Transcribe, exactly and in full, every line from the one including "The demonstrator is" to the end of the listing.

*PROVIDED DATA*:
*** Begin section ***

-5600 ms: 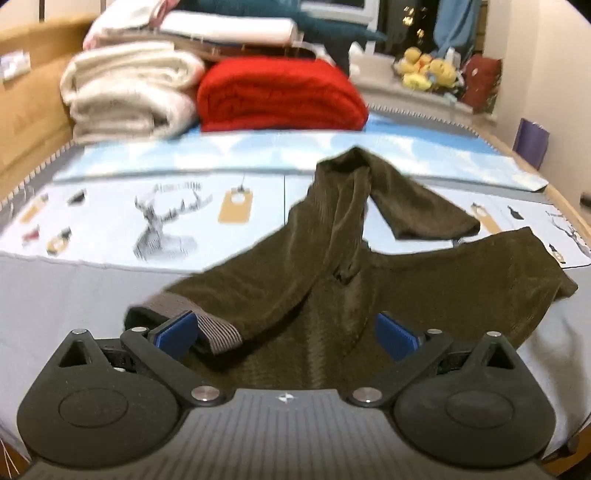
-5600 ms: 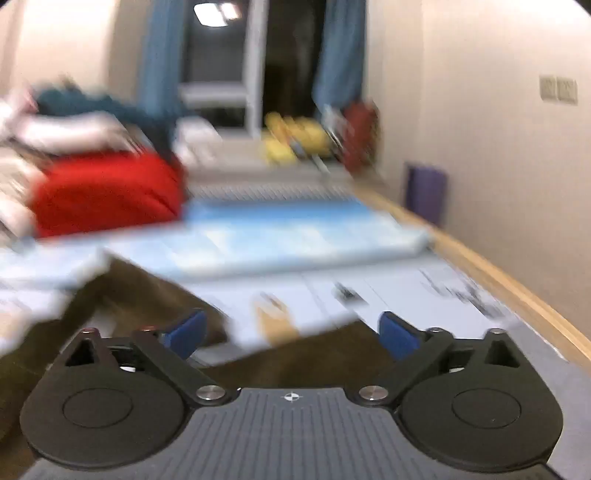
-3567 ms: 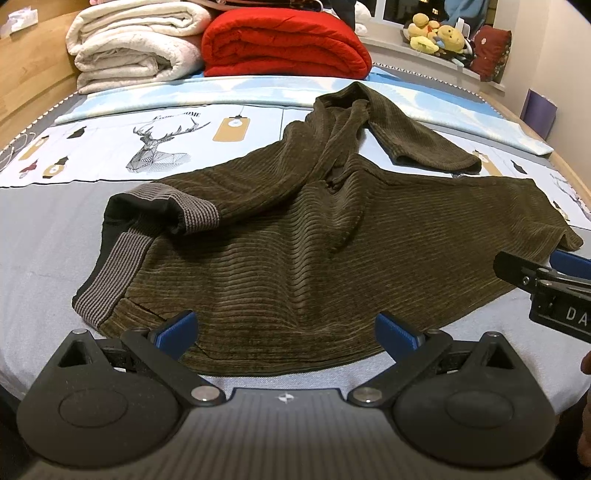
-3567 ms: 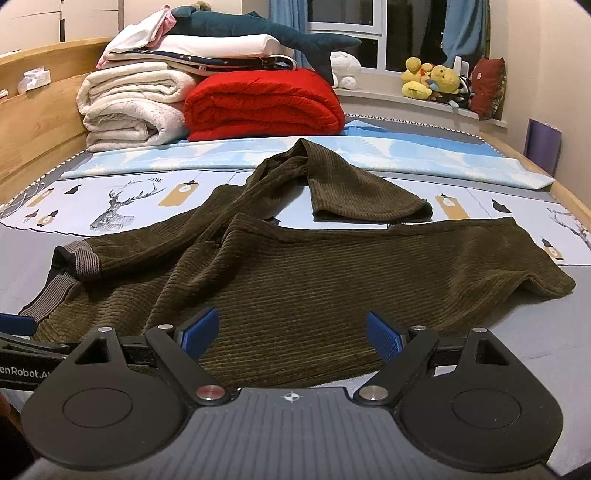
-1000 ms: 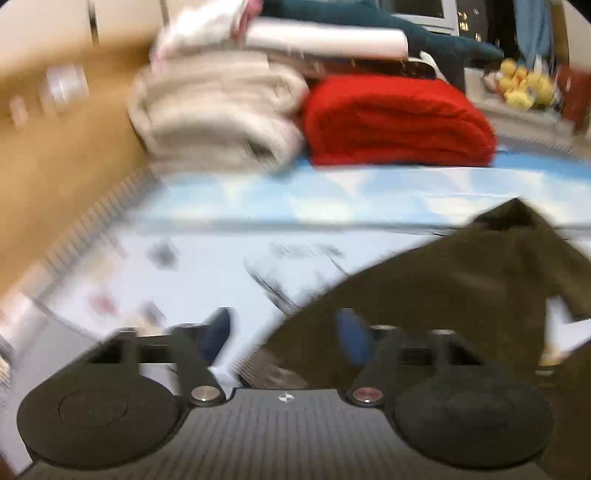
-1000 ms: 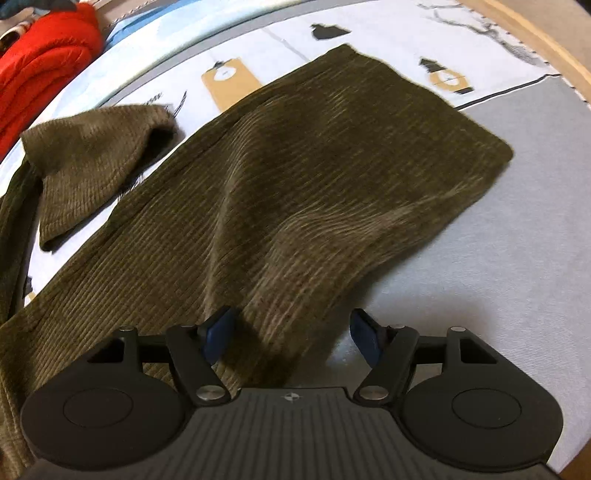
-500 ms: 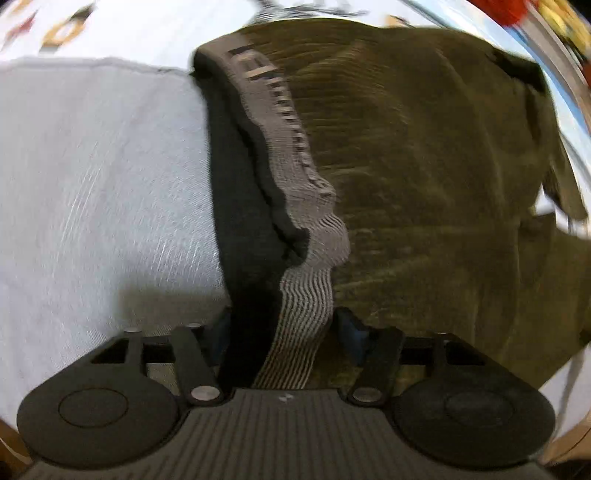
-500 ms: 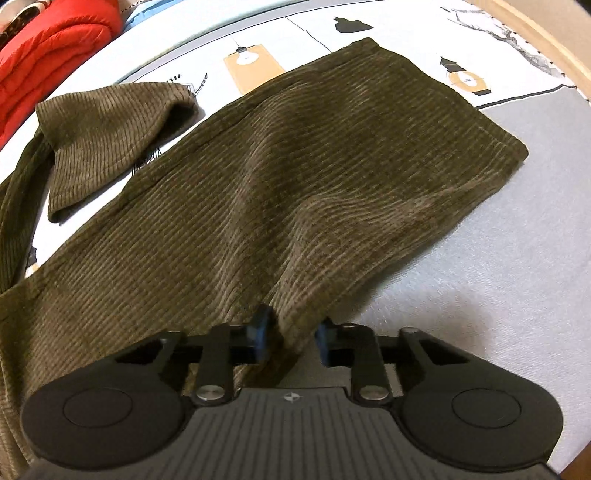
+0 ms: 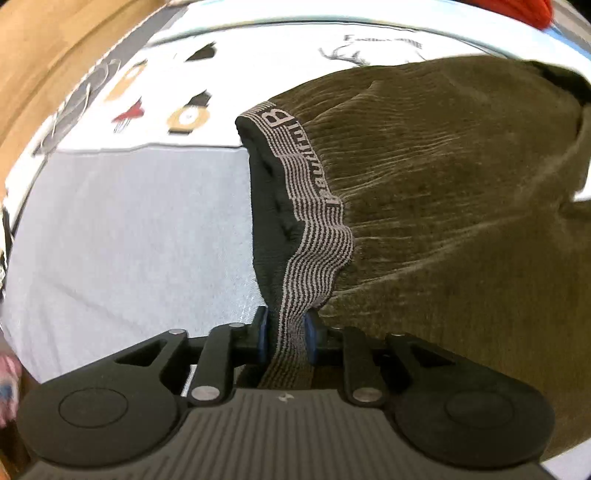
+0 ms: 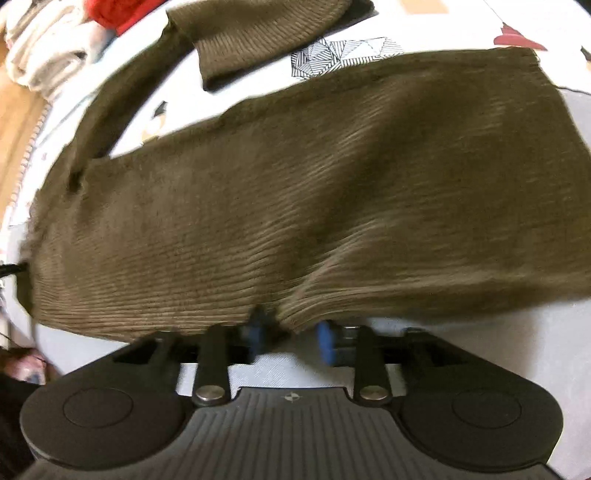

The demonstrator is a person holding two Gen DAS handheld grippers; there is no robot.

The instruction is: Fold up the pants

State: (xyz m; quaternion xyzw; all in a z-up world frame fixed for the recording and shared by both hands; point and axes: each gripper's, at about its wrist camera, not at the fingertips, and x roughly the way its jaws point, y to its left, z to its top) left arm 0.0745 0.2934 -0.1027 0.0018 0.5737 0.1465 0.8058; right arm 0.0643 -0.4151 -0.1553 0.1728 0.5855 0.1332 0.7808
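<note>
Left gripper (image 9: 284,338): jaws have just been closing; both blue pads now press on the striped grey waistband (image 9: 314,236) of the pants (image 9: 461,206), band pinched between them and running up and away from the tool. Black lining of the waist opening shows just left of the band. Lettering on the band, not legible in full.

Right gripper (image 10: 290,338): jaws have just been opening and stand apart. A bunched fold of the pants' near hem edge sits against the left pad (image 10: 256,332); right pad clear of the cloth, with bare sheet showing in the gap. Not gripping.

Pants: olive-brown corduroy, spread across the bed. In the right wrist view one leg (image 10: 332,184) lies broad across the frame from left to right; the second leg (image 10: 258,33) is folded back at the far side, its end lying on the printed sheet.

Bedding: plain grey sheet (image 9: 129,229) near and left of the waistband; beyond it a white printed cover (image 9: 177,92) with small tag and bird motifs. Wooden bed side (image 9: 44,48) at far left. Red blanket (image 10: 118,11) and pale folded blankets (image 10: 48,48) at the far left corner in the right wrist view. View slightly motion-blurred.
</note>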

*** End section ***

*ANSWER SPACE*:
The demonstrator is a person holding two Gen DAS handheld grippers; there is no robot.

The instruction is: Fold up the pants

State: (xyz m; quaternion xyzw; all in a z-up world frame fixed for the recording and shared by both hands; point and axes: each gripper's, at about its wrist camera, not at the fingertips, and x roughly the way its jaws point, y to its left, z to its top) left arm 0.0745 0.2934 -0.1027 0.0018 0.5737 0.1465 0.8058; right arm 0.0643 -0.4151 -0.1553 0.1728 0.5855 0.1332 0.7808
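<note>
Left gripper (image 9: 284,338): jaws have just been closing; both blue pads now press on the striped grey waistband (image 9: 314,236) of the pants (image 9: 461,206), band pinched between them and running up and away from the tool. Black lining of the waist opening shows just left of the band. Lettering on the band, not legible in full.

Right gripper (image 10: 290,338): jaws have just been opening and stand apart. A bunched fold of the pants' near hem edge sits against the left pad (image 10: 256,332); right pad clear of the cloth, with bare sheet showing in the gap. Not gripping.

Pants: olive-brown corduroy, spread across the bed. In the right wrist view one leg (image 10: 332,184) lies broad across the frame from left to right; the second leg (image 10: 258,33) is folded back at the far side, its end lying on the printed sheet.

Bedding: plain grey sheet (image 9: 129,229) near and left of the waistband; beyond it a white printed cover (image 9: 177,92) with small tag and bird motifs. Wooden bed side (image 9: 44,48) at far left. Red blanket (image 10: 118,11) and pale folded blankets (image 10: 48,48) at the far left corner in the right wrist view. View slightly motion-blurred.
</note>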

Now the exercise is complete.